Ambtshalve beoordeling overschrijding van de redelijke termijn
4.5
Zoals het College eerder heeft overwogen (uitspraak van 14 januari 2025, ECLI:NL:CBB:2025:7) beoordeelt hij in boetezaken ambtshalve of de redelijke termijn, bedoeld in artikel 6 van het Verdrag tot bescherming van de rechten van de mens en de fundamentele vrijheden (EVRM), is overschreden.
4.5.1
In een bestraffende zaak als deze geldt het uitgangspunt dat de redelijke termijn voor een procedure in drie instanties (bezwaar, beroep en hoger beroep) in beginsel is overschreden als die procedure in haar geheel langer dan vier jaar in beslag heeft genomen. De termijn begint op het moment waarop een handeling is verricht waaraan de betrokkene in redelijkheid de verwachting kan ontlenen dat hem een bestuurlijke boete wordt opgelegd. Dat is in dit geval 10 juli 2019, de datum waarop de minister aan de vennootschap heeft meegedeeld voornemens te zijn haar een bestuurlijke boete op te leggen wegens overtreding van de Msw. In dit geval is deze termijn ten tijde van deze uitspraak met twee jaar overschreden.
4.5.2
De minister heeft op grond van zijn beleid over matiging van de boete bij overschrijding van de beslistermijn de boete gematigd met € 2.500,- wegens het verstrijken van meer dan 26 weken tussen de datum van het boeterapport en de oplegging van de boete. Het College ziet in het gegeven dat de minister de boete al heeft gematigd wegens overschrijding van de beslistermijn aanleiding om geen verdergaande matiging toe te passen voor de overschrijding van de redelijke termijn tot zes maanden (zie de uitspraak van het College van 23 juli 2024, ECLI:NL:CBB:2024:500, onder 5.3).

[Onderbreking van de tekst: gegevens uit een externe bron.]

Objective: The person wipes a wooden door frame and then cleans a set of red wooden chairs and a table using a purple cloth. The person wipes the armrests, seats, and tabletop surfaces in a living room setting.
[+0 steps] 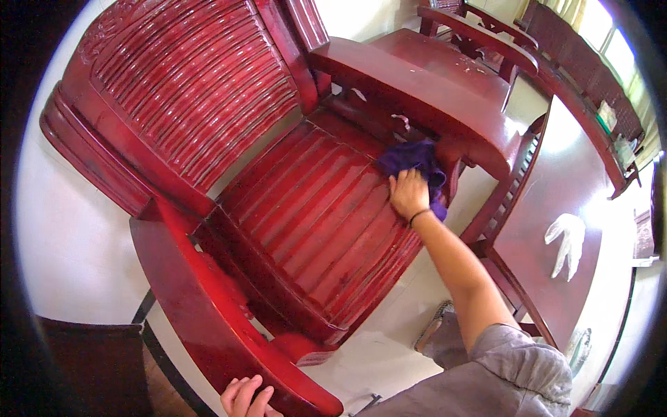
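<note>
A glossy red wooden armchair [312,219] with a slatted seat and a ribbed backrest [203,88] fills the middle of the view. My right hand [410,194] presses a purple cloth [411,159] onto the seat's far right side, beneath the right armrest [417,94]. Part of the cloth hangs towards the seat's front edge, and the palm is hidden. A dark band circles that wrist. At the bottom, my left hand [247,397] rests its fingers on the front part of the left armrest [234,333]; the picture's edge cuts off the rest of it.
A dark wooden table [552,172] stands on the right, bearing a crumpled white plastic piece [567,245]. Behind the right armrest is a wooden side table [417,57], with another wooden chair [479,31] beyond. A long wooden bench [578,68] runs below the window. A dark panel [94,365] stands lower left.
</note>
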Motion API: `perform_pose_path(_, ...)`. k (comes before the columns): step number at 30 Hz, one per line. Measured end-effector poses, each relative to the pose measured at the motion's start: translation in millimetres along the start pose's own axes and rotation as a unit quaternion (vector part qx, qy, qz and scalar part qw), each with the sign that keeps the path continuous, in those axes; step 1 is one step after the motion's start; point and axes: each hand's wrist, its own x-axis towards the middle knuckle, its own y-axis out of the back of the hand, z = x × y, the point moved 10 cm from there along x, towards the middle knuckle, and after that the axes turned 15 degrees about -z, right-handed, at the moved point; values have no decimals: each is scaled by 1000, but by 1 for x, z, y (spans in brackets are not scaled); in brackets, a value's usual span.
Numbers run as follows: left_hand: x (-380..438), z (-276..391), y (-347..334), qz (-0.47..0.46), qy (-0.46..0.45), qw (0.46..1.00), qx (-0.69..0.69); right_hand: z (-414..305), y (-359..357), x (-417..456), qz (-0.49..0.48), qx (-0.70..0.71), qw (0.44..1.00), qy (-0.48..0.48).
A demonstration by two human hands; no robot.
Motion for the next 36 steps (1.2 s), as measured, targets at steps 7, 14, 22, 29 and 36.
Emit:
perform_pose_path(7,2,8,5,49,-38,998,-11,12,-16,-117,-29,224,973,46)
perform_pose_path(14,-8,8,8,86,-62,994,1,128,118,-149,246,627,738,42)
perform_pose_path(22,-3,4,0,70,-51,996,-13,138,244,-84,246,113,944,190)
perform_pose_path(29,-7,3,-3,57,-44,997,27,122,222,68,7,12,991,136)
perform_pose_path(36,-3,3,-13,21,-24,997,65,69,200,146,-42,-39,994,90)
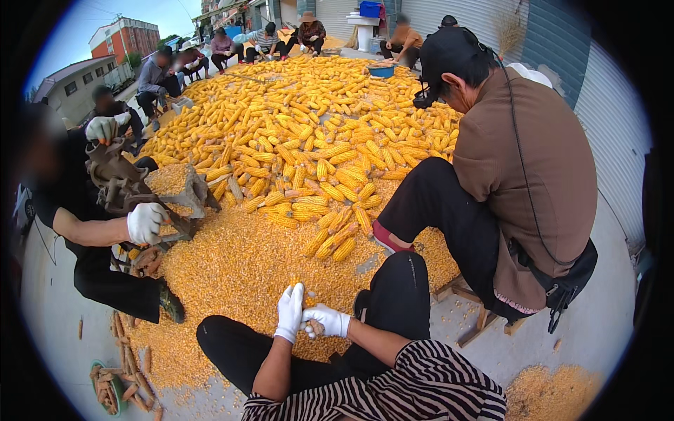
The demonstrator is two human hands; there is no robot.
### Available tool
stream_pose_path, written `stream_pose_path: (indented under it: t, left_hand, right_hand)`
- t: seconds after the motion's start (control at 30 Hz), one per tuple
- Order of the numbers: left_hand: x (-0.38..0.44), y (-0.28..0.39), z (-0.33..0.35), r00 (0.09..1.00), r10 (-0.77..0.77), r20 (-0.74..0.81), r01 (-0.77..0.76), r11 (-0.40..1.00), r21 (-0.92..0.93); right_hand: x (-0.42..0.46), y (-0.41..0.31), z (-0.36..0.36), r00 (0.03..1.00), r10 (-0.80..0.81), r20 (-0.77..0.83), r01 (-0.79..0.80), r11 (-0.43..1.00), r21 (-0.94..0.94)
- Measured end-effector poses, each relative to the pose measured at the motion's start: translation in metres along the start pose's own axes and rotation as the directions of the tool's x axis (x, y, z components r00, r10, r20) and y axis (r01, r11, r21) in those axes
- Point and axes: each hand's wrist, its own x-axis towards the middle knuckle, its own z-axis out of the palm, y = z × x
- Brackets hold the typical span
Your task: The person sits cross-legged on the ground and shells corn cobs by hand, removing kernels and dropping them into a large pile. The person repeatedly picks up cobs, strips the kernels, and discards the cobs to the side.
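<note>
White gloves cover both my hands, which meet above the loose corn kernels (226, 268) between my knees. My left hand (290, 310) is closed around a partly hidden ear of corn whose yellow kernels (295, 281) show above the fingers. Against it, my right hand (327, 320) grips a pale, bare corncob (316, 329) that pokes out below its fingers; whether this is the same ear cannot be told. Whole yellow ears of corn (337, 242) lie just beyond on the kernels, at the edge of a large heap.
A person in a brown jacket (532, 158) sits close at right on a wooden stool (482, 316). At left, a co-worker's gloved hands rest on a metal hand-cranked device (118, 176). Stripped cobs (129, 363) lie by a green basin (120, 394). Several people sit around the heap.
</note>
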Motion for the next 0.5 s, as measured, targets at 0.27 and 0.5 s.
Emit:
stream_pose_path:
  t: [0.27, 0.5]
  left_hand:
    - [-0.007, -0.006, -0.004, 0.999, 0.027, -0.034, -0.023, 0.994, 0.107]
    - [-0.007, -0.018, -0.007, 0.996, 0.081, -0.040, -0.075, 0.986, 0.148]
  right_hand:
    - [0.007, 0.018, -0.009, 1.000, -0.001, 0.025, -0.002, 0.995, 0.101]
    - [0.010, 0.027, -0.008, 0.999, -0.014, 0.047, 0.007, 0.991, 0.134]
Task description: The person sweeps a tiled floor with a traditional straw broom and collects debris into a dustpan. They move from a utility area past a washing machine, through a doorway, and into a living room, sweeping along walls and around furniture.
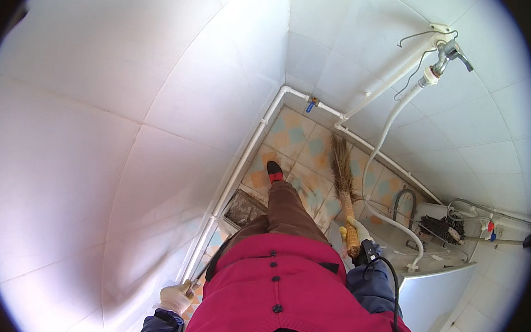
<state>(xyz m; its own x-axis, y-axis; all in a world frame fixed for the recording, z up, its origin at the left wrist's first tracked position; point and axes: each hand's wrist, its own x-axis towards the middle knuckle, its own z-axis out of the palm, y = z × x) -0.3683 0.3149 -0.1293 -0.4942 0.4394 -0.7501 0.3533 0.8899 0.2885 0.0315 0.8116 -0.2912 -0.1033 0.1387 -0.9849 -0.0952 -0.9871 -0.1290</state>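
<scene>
My right hand (356, 231), in a pale glove, grips the bound handle of a straw broom (347, 203). The broom's bristles reach forward over the tiled floor, at the foot of the far wall. Low at the left, my gloved left hand (176, 298) is closed around the end of a thin handle (195, 282) close to the left wall. A dirty dustpan (245, 209) with a toothed edge lies on the floor beside my legs. My body hides the stretch between that handle and the dustpan, so their join cannot be seen.
White pipes (243, 157) run along both walls, one with a blue-handled valve (311, 105). From a wall tap (447, 54) a white hose (385, 128) hangs down to a washing machine or similar appliance (438, 292) at the right. A dark mop head (440, 228) lies there.
</scene>
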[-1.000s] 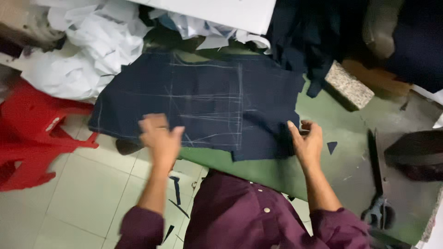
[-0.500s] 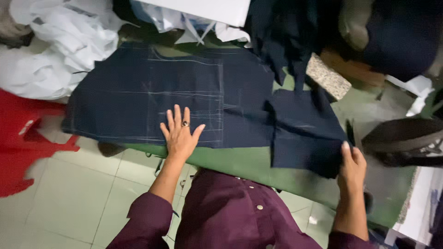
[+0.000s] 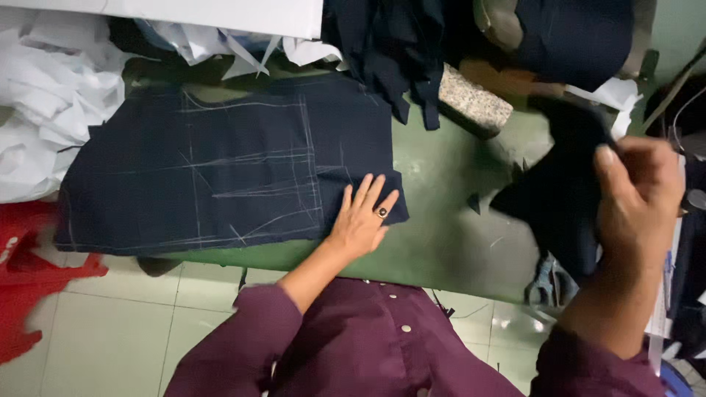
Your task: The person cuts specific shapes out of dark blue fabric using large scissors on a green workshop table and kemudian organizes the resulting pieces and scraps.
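Observation:
A dark navy fabric panel [image 3: 220,169] marked with white chalk lines lies flat on the green table [image 3: 441,220]. My left hand [image 3: 364,217], wearing a ring, rests flat with fingers spread on the panel's lower right corner. My right hand [image 3: 640,195] is raised at the right and grips a smaller dark navy fabric piece [image 3: 562,198], which hangs off the table surface. Both sleeves are maroon.
A speckled stone block [image 3: 474,106] sits at the back of the table beside a heap of dark cloth [image 3: 397,44]. White paper and cloth scraps [image 3: 59,95] pile at the left. Scissors [image 3: 548,283] lie near the table's front edge. A red plastic stool [image 3: 33,272] stands below left.
My right hand has pulled the smaller navy piece off the large panel and lifted it to the right. My left hand slid right along the panel's lower edge and stays pressed flat.

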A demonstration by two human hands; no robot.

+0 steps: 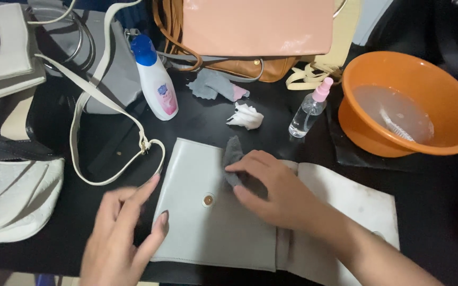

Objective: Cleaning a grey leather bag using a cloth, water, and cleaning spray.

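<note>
Pressed grey cloth (232,159) onto pale grey bag flap (208,212) with right hand (271,190) fingers grasping it, steadied flap's edge with released left hand (120,233).

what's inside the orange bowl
The orange bowl holds cloudy water with a pale brush lying submerged. The murk hides the bowl's bottom.

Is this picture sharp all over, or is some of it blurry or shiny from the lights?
Head view: the left hand is smeared by motion blur; the right hand, pressing a grey cloth on the pale bag flap, is sharper; soft glare shows on the orange basin and pink bag.
</note>
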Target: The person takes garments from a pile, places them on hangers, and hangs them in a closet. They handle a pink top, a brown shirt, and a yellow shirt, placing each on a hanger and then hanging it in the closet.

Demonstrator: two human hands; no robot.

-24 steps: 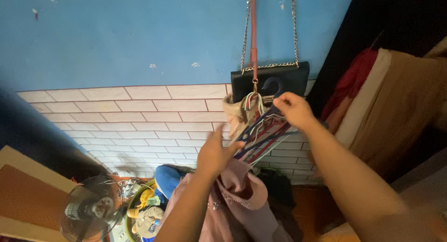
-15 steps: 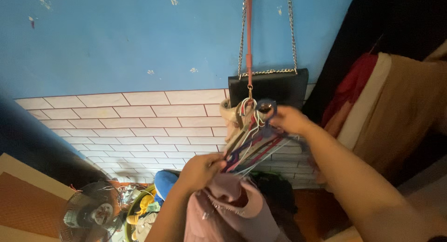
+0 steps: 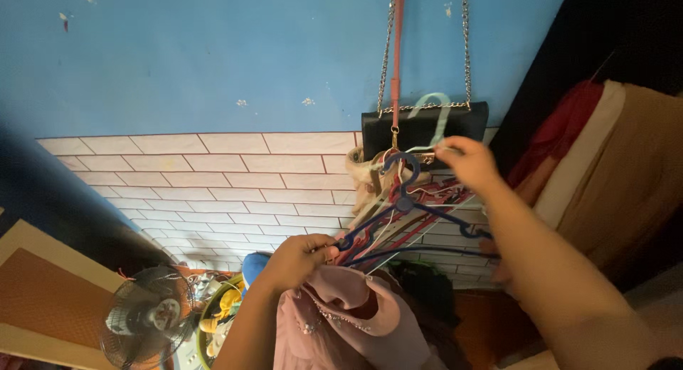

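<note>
Blue wall (image 3: 213, 50) above, white brick-pattern panel (image 3: 213, 178) below; cluttered corner, view tilted.

Nearest: right forearm crossing from lower right; pink garment (image 3: 341, 327) with beaded neckline hanging under the left hand (image 3: 299, 260). Left fingers closed, pinching the garment's top edge together with the lower end of a dark blue hanger (image 3: 398, 206).

Middle: bundle of hangers (image 3: 420, 213), blue, red and pale, tangled and fanned between the two hands. Right hand (image 3: 469, 164) higher, fingers closed on the neck of a pale green hanger (image 3: 434, 114) whose hook rises clear of the bunch.

Beyond: black bag (image 3: 427, 124) on a chain, and a pink strap (image 3: 397, 57), hanging against the wall. Hanging clothes (image 3: 605, 156), red, cream and brown, at right. Low left: small fan (image 3: 146, 324), basket of bright oddments (image 3: 217, 313).

Judgement: step in hand is separating one hanger from the tangle while the garment waits. Next move calls for freeing the hook without dragging the neighbouring hangers along, with the left grip holding the garment steady.
</note>
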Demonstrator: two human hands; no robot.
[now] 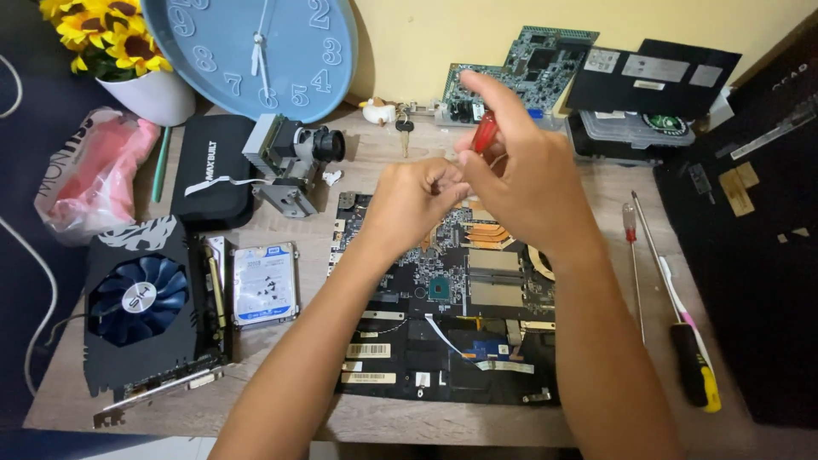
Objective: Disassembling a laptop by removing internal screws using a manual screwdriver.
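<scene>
Covering a pale wooden table [383, 158] set against a yellow wall [443, 43] are computer parts: a graphics card [141, 307], a hard drive [265, 284], a loose circuit board [520, 72], two spare screwdrivers [665, 290] and a blue clock [256, 51]. An opened laptop [452, 324], black with copper heat pipes, lies at the table's middle. Above it, the right hand [520, 183] clamps its fingers on a red-handled screwdriver [484, 134]; the left hand [417, 200] pinches its fingertips together beside it, though on what I cannot tell.
</scene>
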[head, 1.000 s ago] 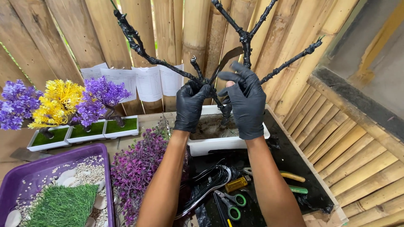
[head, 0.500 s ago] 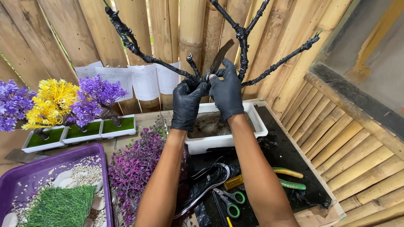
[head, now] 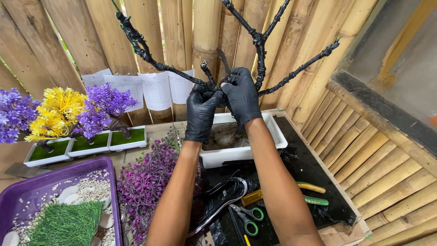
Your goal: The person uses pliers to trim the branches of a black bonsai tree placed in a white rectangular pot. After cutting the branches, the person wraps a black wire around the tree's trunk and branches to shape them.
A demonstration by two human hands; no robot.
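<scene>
Far left: three small finished trees, purple and yellow foliage [head: 59,111], each in a white tray with green turf, lined up against the bamboo fence [head: 109,36].
Lower left: purple tray [head: 54,177] on the worktop, holding white gravel, pale stones and a patch of fake grass [head: 66,224].
Left of centre: loose purple foliage sprigs [head: 145,182] heaped just beside the left forearm.
Fence, behind: printed paper sheets [head: 141,89] hanging in a row.
Left hand [head: 202,111]: black glove, clenched around the fork of the bare tree where the left-running limb meets the trunk.
Black-wrapped tree [head: 260,50]: upright, bare branches spreading left, up and right; its base stands in the white rectangular pot [head: 273,136], which is filled with grey soil or mortar.
Right hand [head: 241,93]: black glove, fingers pinched at the same fork, touching the left hand; cannot tell whether it grips tape, wire or the limb itself.
Below the pot: coil of black wire or strip [head: 227,193], green-handled scissors [head: 248,218], yellow and green handled tools [head: 312,193] on black sheeting.
Risk: both hands bear on the fork above a narrow pot; a hard pull could tip the pot or loosen the trunk in its fill.
Risk: stiff branch tips stand close to the face and could poke if the tree swings.
</scene>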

Voor de overschrijding van de redelijke termijn vanaf zes tot twaalf maanden zou plaats zijn voor een matiging van de boete met 5% met een maximum van € 2.500,-. Gelet op het gegeven dat de minister de boete al met dit maximumbedrag heeft gematigd, is er geen aanleiding voor een verdergaande, aanvullende matiging wegens overschrijding van de redelijke termijn voor de overschrijding tot twaalf maanden. Voor de resterende overschrijding van de redelijke termijn vanaf twaalf maanden ziet het College in het gegeven dat de rechtbank de boete al met 20% heeft gematigd, geen aanleiding voor een verdergaande, aanvullende matiging wegens overschrijding van de redelijke termijn.
Conclusie
5 Het hoger beroep slaagt niet. Dat betekent dat de aangevallen uitspraak in stand blijft. De minister hoeft geen proceskosten te vergoeden.

Beslissing

Het College bevestigt de aangevallen uitspraak.
Deze uitspraak is gedaan door mr. R.W.L. Koopmans, mr. M.L. Noort en mr. A. van Gijzen, in aanwezigheid van mr. A.C. van Helvoort, griffier. De beslissing is in het openbaar uitgesproken op 30 juni 2025.